И мы увидели. Мы объехали все конюшни, где стояли лошади, с которыми я работал после Шантитауна (мы не были только у Джеймса), и разговаривали с конюхами, ухаживавшими за ними. И в каждой конюшне мы слышали, какое восхищение вызвал Кемп-Лоур у конюха, как этот парень с телевидения хвалил конюха, что он правильно смотрит за лошадью, и потом предлагал соблазнительные куски сахара (и все перед скачкой, в которой я участвовал на этой лошади). Мы потратили всю субботу и все воскресное утро и приехали в последнюю конюшню из моего списка на краю Йоркширских вересковых холмов в два часа дня. Только потому, что я хотел обладать действительно железными фактами, мы забрались так далеко на север. В Нортгемптоншире Тик-Ток поверил.
На следующее утро, в понедельник, я отправился в конюшню, Эксминстера повидать Джеймса.

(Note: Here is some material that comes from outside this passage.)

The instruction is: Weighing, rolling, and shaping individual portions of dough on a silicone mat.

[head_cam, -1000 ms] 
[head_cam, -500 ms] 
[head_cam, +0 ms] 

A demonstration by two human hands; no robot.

– Пойдемте в кабинет, – сказал он, увидев, что я жду. Тон был нейтральный, но выступавшая нижняя челюсть – безжалостна. Я пошел за ним, он включил рефлектор и стал греть руки. – Я не могу предложить вам много работы, – говорил он, стоя спиной ко мне. – Все владельцы подняли крик, кроме одного. Посмотрите сами, письмо пришло сегодня утром. – Он протянул руку, нашел на столе лист бумаги и подал его мне.
В нем говорилось:
" Дорогой Джеймс ,
после телефонного разговора я раздумывал над нашим решением заменить Финна на Темплейте в следующую субботу , и теперь я убежден , что надо отменить это решение и позволить ему участвовать в скачке , как первоначально и планировалось . Я полагаю , что это нужно так же нам , как и ему . Я не хочу , чтобы говорили , будто я в первый же критический момент поспешил выбросить его за борт , проявив бессердечную неблагодарность после того , как он одержал столько побед на моих лошадях . Я приготовился к разочарованию , что м ы не выиграем Зимний кубок , и прошу у вас прощения з а то , что лишаю возможности добавить еще один приз к вашей коллекции , но я предпочитаю скорее потерять скачку , чем уважение скакового братства .
Всегда ваш ,
Джордж Тирролд ".
Я положил письмо на стол.
– Ему не придется огорчаться, – хрипло проговорил я. – Темплейт выиграет.